It Is Time to Pray For Our Country With a Fool’s Hope

For more than 150 years, the Virgin Mary, the Immaculate Conception, has been the official patroness of the United States.
For more than 150 years, the Virgin Mary, the Immaculate Conception, has been the official patroness of the United States. (photo: Image Credit: “Immaculée Conception”, Eglise Saint-Georges, Alsace, via Wikimedia Commons)

With the way the 2016 presidential election is going, things really do seem bleak when it comes to the direction of our country’s political future. Catholics are wondering is there any viable option of whom to vote for for president this autumn. My conscience will not let me vote for any of the two major parties. Neither likely candidate is worth the risk for my soul.

So, what is left for us? What can we do? I think the best analogy is that of a hobbit waiting on the edge of a battle that he cannot escape. He looks up at his friend the wizard, and asks if there is any hope.

There never was much hope, and there is just a fool’s hope now.

And I am ready to do something that seems foolish in the eyes of the world, because there is nothing I really can do beyond that.

Now is the time for prayer. It is time for radical prayer. And faithful Christians have to pray like mad. We have to pray for the conversion of hearts of people in our country. We have to pray for those who are voting, and for those who are running for office. We have to pray for radical conversion.
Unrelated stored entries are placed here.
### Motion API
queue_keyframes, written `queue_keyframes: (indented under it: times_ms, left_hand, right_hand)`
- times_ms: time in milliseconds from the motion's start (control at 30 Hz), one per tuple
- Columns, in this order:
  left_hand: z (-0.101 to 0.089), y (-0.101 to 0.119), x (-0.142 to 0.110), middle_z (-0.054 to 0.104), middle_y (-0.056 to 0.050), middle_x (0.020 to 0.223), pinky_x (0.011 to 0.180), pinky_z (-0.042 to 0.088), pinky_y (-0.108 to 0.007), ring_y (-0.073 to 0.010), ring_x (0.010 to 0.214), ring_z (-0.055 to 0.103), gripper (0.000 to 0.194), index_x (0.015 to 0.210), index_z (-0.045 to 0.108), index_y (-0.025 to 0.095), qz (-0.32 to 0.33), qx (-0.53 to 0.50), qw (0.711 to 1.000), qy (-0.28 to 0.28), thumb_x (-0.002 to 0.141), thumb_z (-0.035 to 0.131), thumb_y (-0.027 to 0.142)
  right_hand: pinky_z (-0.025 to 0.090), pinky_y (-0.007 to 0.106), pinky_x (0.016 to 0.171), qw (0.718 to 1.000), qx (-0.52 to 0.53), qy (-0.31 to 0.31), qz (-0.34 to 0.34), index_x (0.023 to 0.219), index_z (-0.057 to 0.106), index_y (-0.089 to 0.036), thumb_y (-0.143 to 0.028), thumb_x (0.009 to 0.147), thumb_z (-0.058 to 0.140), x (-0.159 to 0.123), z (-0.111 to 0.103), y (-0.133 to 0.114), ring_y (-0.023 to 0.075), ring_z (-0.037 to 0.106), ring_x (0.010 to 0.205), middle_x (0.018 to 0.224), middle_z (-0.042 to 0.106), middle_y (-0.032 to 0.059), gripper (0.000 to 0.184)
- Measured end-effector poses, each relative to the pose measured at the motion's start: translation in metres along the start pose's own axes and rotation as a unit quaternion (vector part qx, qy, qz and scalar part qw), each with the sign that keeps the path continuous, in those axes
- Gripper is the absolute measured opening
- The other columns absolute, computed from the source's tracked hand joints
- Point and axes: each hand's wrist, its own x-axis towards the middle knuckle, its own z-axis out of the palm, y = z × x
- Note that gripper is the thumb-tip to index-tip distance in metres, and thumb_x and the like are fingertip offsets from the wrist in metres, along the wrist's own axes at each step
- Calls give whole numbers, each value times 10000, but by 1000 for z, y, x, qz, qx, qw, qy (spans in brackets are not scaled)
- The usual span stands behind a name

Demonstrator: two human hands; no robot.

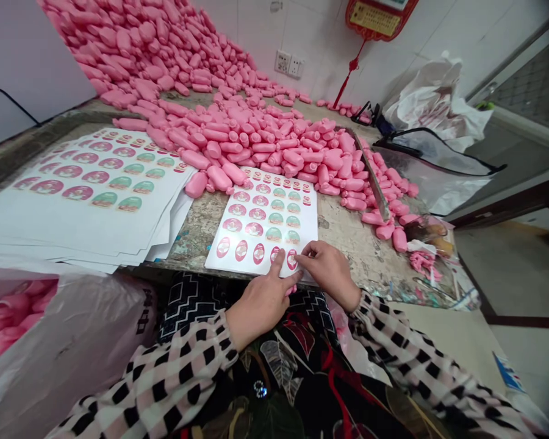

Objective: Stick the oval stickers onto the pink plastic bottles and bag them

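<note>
A white sticker sheet [265, 222] with rows of red, pink and green oval labels lies at the near edge of the worn table [348, 238]. My left hand [260, 302] rests at the sheet's near edge, forefinger stretched onto it, other fingers curled around something pink that is mostly hidden. My right hand [332, 268] pinches at a red label in the sheet's bottom row, fingertips pressed together. A big heap of pink bottles [238, 137] covers the table behind the sheet.
A stack of more sticker sheets [86, 195] lies at the left. A plastic bag with pink bottles [9, 323] sits at my lower left. White bags [439, 110] stand at the right, past a metal bar [370, 177].
</note>
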Motion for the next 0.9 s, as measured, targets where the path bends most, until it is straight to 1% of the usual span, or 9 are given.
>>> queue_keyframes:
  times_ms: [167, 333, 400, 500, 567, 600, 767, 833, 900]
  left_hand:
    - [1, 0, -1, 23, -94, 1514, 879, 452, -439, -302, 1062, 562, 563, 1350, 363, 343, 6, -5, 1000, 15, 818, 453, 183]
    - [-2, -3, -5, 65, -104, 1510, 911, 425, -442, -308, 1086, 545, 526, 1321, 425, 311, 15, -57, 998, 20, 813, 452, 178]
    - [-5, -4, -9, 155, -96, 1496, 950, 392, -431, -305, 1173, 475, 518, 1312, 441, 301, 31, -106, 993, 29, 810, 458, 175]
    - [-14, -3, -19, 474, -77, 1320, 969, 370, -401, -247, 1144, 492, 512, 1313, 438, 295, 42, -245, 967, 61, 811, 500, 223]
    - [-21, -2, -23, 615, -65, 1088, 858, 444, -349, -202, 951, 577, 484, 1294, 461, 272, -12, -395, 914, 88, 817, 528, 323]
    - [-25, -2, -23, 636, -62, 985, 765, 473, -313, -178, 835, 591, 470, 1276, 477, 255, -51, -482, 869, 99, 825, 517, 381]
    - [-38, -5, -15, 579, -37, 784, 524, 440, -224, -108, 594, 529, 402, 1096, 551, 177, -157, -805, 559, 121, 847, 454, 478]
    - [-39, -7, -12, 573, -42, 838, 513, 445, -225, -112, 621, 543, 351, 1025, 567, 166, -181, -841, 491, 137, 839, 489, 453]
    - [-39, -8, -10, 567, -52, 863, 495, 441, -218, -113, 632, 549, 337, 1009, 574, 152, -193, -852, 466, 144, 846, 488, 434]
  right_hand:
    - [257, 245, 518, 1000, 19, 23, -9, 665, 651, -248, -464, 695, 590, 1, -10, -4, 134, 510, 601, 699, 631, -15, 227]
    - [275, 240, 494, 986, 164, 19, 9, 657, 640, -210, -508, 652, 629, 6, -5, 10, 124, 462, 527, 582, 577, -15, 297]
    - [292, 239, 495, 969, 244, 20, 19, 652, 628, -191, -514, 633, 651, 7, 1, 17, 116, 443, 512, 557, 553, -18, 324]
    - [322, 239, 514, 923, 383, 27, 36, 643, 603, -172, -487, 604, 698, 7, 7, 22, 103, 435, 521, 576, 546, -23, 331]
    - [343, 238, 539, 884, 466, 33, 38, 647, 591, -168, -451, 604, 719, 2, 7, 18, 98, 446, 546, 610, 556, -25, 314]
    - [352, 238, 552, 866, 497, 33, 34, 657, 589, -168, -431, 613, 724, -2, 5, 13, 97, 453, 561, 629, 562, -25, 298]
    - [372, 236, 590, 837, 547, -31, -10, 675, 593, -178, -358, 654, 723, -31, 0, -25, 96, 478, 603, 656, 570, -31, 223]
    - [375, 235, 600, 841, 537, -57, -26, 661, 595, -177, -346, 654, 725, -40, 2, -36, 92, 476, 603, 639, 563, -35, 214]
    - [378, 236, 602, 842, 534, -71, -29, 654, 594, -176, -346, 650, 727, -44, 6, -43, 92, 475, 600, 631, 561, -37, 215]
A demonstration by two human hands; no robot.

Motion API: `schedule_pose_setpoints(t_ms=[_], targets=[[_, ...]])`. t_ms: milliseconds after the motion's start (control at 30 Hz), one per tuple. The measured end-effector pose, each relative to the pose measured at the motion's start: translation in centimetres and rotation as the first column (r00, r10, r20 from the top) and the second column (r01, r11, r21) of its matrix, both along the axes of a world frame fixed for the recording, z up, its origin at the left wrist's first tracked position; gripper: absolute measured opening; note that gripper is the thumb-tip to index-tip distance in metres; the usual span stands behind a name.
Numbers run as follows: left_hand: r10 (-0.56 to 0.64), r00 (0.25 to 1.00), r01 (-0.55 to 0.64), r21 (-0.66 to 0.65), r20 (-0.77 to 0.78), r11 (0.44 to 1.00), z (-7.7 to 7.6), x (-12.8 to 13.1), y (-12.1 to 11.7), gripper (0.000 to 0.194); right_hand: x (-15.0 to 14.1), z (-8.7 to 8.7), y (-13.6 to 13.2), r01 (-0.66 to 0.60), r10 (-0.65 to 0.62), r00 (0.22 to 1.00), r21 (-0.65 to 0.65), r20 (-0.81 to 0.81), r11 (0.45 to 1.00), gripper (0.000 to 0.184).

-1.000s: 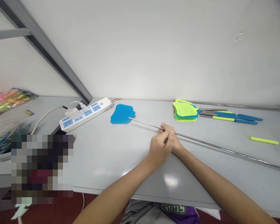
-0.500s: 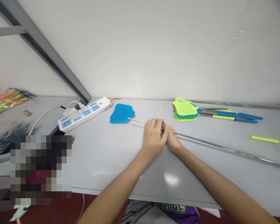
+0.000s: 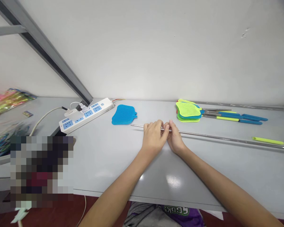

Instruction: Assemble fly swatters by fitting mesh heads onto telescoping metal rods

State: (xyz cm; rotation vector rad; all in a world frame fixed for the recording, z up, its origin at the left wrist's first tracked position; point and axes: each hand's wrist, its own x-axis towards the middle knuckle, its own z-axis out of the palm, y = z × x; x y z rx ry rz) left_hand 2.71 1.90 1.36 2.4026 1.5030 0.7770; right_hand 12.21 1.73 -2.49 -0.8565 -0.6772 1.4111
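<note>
Both hands grip a long thin metal rod (image 3: 215, 136) that lies across the grey table (image 3: 123, 160). My left hand (image 3: 153, 137) is closed around the rod near its left end. My right hand (image 3: 174, 138) pinches it just to the right, touching the left hand. The rod's left tip sits free of the blue mesh swatter head (image 3: 123, 114), which lies flat a little behind and to the left. The rod runs out of view at the right edge.
A white and blue power strip (image 3: 85, 114) with plugs and a cable lies at the back left. A stack of green and blue fly swatters (image 3: 189, 112) with handles lies at the back right. A loose yellow-green handle sleeve (image 3: 267, 141) rests at the right. Colourful packets (image 3: 7, 101) are far left.
The rod's tip came out of the blue swatter head and the rod swung level. My left hand slid leftward along the rod; the right hand stayed beside it.
</note>
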Motion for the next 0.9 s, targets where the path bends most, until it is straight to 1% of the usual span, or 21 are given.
schedule_pose_setpoints(t_ms=[133,233,333,467,700,900], targets=[[-0.004,1.0,0.005,-0.013,0.01,1.0,-0.02,0.05,-0.05,0.021,-0.02,-0.04,0.05,0.0,0.0,1.0,0.0,-0.001,1.0,0.037],[0.024,0.999,-0.024,0.004,0.021,1.0,-0.09,0.08,-0.07,0.02,-0.01,-0.21,0.1,0.014,-0.014,1.0,0.001,-0.002,1.0,0.036],[0.057,0.998,-0.057,0.013,0.012,0.998,-0.07,0.08,-0.11,0.023,0.02,-0.36,0.09,0.007,-0.007,1.0,0.006,0.001,1.0,0.035],[0.048,0.999,-0.049,-0.019,-0.024,0.999,0.05,0.06,-0.18,0.031,0.11,-0.38,0.03,0.016,-0.016,1.0,0.025,0.009,1.0,0.036],[-0.002,1.0,0.0,-0.07,-0.023,0.998,0.31,0.04,-0.34,0.036,0.25,-0.39,-0.06,0.134,-0.14,0.985,0.064,0.098,0.989,0.04],[-0.019,0.999,0.022,-0.132,0.029,0.991,0.3,0.06,-0.33,0.039,0.31,-0.3,-0.24,0.257,-0.275,0.937,0.109,0.214,0.96,0.041]])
And it seems so foolish. It seems so, so foolish to think that people in our nation that have embraced lives of sin as normal and even good in their minds would ever have a conversion to see what is good and true and change their lives. But we are supposed to care about the souls of all. And it is for the good of the souls of our fellow citizens that we must pray. We must do penance. We must put it all in God’s hands.

We can voice our opinions. We can each cast our one vote for someone, whoever we feel we can choose. I found this article by Rachel Lu on how we should consider casting our votes to be particularly insightful.

But we must also pray. And we must pray with a fool’s hope, that somewhere, somehow, good will triumph. And if it does not triumph with this election, we must have faith that in the end, our King will return as promised, and all that is evil will pass away.

Join me in praying with a fool’s hope. Join me in giving this election to the Mother of the King. Mary, the Immaculate Conception is our country’s patroness. She will intercede for us for hearts to change, for the all of us to have a deeper conversion.

So, I will be praying this prayer everyday, even if all I have is a fool’s hope.

An Election Prayer to Mary

O most Blessed Virgin Mary, Mother of Mercy,
we entrust the United States of America to your loving care.
and beg you to reclaim this land for the glory of your Son.
Overwhelmed with the burden of the sins of our nation,
we cry to you from the depths of our hearts
and seek refuge in your motherly protection.
Look down with mercy upon us and touch the hearts of our people.
Open our minds to the great worth of human life
and to the responsibilities that accompany human freedom.
Free us from the falsehoods that lead to the evil of abortion
and threaten the sanctity of family life.
Grant our country the wisdom to proclaim that God's law
is the foundation on which this nation was founded,
and that He alone is the True Source
of our cherished rights to life, liberty and the pursuit of happiness.
O Merciful Mother, give us the courage to reject the culture of death and the strength to build a new Culture of Life.

Trusting in your most powerful intercession, we pray:

Remember, O most gracious Virgin Mary,
that never was it known that anyone who fled to thy protection,
implored thy help, or sought thy intercession was left unaided.
Inspired by this confidence, we fly unto thee, O Virgin of virgins, our Mother.
To thee do we come, before thee we stand, sinful and sorrowful.